Reader question - When are remakes justified?

A Twitter-submitted question from @Swiss_Fox:

When do you think a remake is appropriate? What conditions/qualities need to be present/met in the original? In the remake?

My personal feeling is that there are few good reasons to remake a good movie. Would anything be gained by remaking Star Wars? ET? Back to the Future? If the original is already timeless, remaking it is a losing game.

In the case where the original film was based on other source material, then there might be room for reinterpretation - particularly in cases where the original adaptation took some liberties with the source material. Thus, I could see someone justifying a remake of To Kill a Mockingbird... but would it be wise to remake Gone With the Wind? I've long thought that you could get an interesting movie out of re-adapting The Wizard of Oz so that it's more faithful to the book. However, the problem there is that the original is SO iconic that the filmmakers would probably be facing an uphill battle.

I think there's more justification for remaking a film that might have had an interesting idea, but unsuccessful execution the first time around. If there's something new to be said with the material - a different tone, a reexamination of how the old themes play in a new, modern context - it also gives more justification for the remake.

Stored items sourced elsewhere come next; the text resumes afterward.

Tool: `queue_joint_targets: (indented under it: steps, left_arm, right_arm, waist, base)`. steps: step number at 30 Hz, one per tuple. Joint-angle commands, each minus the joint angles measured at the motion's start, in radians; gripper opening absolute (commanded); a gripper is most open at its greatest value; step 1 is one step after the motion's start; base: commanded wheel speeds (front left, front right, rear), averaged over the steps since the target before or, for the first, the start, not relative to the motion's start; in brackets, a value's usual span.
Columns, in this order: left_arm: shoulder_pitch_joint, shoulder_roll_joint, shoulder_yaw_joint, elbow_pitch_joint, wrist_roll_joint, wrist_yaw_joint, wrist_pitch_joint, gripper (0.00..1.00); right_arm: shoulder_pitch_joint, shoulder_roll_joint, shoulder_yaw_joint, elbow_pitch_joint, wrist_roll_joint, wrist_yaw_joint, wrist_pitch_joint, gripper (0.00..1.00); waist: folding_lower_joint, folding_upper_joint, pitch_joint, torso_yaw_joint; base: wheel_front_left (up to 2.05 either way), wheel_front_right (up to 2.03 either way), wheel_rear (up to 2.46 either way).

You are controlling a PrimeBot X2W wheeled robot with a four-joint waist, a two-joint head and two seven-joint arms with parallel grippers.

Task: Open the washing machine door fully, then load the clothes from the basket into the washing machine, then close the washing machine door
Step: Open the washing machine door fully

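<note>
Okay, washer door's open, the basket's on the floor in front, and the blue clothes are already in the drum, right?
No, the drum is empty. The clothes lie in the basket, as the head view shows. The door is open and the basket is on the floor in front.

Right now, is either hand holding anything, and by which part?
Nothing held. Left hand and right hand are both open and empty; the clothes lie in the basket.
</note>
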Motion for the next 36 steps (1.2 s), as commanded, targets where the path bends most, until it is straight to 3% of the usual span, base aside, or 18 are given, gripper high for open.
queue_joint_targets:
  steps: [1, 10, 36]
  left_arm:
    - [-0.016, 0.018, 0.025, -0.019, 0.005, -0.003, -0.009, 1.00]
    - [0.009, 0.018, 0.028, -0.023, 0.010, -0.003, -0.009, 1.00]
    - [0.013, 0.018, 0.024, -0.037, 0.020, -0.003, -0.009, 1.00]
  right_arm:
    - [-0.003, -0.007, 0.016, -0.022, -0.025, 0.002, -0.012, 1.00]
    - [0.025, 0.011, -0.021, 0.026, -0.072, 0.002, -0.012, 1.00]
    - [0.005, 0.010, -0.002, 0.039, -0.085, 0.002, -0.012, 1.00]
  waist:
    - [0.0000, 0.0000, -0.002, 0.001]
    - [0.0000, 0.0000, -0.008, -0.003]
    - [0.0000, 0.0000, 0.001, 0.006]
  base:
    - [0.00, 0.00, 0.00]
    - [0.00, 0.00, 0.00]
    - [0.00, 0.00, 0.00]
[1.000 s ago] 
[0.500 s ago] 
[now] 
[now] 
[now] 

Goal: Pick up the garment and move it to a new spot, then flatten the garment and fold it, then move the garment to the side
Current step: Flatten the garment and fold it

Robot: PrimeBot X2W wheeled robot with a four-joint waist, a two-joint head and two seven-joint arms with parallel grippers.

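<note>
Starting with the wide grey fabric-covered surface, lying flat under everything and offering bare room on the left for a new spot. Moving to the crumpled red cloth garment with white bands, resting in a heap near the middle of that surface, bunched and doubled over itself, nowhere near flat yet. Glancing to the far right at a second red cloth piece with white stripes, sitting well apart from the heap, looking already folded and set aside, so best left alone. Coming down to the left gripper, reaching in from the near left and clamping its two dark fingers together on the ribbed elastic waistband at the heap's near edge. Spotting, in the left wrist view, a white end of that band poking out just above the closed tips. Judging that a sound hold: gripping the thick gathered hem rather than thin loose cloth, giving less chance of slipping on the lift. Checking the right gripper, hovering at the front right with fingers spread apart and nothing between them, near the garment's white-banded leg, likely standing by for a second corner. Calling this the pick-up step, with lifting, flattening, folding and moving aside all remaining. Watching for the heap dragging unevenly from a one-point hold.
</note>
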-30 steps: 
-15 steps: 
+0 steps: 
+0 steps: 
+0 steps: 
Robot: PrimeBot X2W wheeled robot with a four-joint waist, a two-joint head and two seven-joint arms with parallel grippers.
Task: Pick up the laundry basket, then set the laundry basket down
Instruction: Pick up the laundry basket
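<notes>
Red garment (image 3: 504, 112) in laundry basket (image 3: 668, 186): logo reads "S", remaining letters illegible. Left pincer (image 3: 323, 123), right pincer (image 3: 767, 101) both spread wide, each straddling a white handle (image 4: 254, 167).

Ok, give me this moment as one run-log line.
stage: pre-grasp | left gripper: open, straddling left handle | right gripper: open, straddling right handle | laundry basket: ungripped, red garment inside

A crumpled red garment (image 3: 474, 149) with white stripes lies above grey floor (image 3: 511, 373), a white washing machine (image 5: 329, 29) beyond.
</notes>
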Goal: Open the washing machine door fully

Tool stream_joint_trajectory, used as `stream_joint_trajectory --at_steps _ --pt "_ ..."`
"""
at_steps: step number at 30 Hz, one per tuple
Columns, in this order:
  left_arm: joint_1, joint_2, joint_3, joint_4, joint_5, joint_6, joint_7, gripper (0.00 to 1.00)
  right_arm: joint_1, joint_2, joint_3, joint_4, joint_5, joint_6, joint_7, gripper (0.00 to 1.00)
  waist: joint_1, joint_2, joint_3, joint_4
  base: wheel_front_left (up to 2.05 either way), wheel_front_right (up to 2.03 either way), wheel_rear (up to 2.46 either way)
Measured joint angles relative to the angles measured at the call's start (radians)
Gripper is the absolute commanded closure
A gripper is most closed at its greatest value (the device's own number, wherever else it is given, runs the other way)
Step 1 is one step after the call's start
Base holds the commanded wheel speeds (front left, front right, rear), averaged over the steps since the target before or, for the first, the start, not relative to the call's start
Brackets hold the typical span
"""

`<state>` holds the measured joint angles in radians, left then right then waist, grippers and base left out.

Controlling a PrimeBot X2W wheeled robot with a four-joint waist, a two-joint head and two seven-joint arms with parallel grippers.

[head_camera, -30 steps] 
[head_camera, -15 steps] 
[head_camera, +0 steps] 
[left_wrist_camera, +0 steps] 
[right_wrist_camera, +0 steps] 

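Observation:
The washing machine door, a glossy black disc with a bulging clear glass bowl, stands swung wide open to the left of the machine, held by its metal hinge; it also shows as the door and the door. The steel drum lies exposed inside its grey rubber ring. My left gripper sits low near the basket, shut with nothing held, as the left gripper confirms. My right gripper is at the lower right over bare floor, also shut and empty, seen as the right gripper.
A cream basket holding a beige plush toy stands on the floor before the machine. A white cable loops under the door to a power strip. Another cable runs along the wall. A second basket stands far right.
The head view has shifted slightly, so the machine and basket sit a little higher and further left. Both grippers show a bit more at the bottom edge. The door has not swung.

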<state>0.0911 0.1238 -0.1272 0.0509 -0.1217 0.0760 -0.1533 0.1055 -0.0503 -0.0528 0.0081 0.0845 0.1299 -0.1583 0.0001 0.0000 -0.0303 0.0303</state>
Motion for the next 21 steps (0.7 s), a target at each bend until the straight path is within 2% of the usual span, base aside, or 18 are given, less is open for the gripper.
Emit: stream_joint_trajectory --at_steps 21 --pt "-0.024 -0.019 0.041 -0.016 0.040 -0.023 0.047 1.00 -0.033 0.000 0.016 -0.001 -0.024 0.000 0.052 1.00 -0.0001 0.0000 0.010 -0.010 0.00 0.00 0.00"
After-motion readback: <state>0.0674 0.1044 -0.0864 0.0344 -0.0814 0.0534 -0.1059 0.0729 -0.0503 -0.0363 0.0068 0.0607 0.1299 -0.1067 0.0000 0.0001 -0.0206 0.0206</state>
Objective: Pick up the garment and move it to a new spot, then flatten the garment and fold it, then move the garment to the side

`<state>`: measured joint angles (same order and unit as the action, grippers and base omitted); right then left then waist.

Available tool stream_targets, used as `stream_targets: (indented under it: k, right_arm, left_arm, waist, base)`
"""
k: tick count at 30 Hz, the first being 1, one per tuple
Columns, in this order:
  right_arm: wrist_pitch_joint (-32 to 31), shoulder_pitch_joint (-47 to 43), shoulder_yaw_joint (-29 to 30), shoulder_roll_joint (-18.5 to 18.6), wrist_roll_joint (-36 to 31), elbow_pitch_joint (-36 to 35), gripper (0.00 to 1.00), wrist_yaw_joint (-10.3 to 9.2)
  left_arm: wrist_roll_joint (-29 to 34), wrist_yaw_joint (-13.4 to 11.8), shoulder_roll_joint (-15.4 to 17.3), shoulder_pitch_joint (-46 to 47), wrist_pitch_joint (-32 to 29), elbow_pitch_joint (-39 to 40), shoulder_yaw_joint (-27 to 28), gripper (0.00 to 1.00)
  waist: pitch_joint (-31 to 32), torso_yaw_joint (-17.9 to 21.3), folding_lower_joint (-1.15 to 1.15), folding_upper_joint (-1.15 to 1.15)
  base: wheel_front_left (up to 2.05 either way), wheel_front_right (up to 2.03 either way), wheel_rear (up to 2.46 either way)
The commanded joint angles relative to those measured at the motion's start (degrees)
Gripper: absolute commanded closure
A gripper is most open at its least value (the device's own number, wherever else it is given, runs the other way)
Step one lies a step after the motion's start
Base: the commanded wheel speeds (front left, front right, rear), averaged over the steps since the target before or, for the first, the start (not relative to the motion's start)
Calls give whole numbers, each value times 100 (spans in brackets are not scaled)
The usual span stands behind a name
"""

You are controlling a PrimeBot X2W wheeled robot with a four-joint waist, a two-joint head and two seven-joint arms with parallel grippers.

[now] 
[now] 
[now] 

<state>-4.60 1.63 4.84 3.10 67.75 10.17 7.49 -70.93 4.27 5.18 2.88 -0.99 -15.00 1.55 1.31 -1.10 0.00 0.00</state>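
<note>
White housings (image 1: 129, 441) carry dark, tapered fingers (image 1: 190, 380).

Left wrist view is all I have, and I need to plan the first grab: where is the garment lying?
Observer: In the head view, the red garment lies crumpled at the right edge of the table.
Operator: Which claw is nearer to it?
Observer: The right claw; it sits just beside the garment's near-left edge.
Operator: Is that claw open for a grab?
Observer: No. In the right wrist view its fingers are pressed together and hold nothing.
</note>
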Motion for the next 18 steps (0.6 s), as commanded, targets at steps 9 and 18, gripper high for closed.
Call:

Most of the time, though, the studio finds remakes attractive because they're pre-sold... so remaking a bomb would run counter to that desire. Having said that, I'd love to remake I Know What You Did Last Summer the way it was meant to be.

Just my opinion. How do you guys feel?

8 comments:

  1. Don't forget cases where the original dropped the ball. The original Ocean's Eleven was an excuse for a bunch of buddies to hang out in Vegas. The remake had a bunch of buddies hanging out in Vegas and actually making an outstanding movie.

    For the most part, I agree with you, though. I hold Sydney Pollack in high regard, but I have zero idea what he thought would be accomplished by remaking the damn near perfect Sabrina.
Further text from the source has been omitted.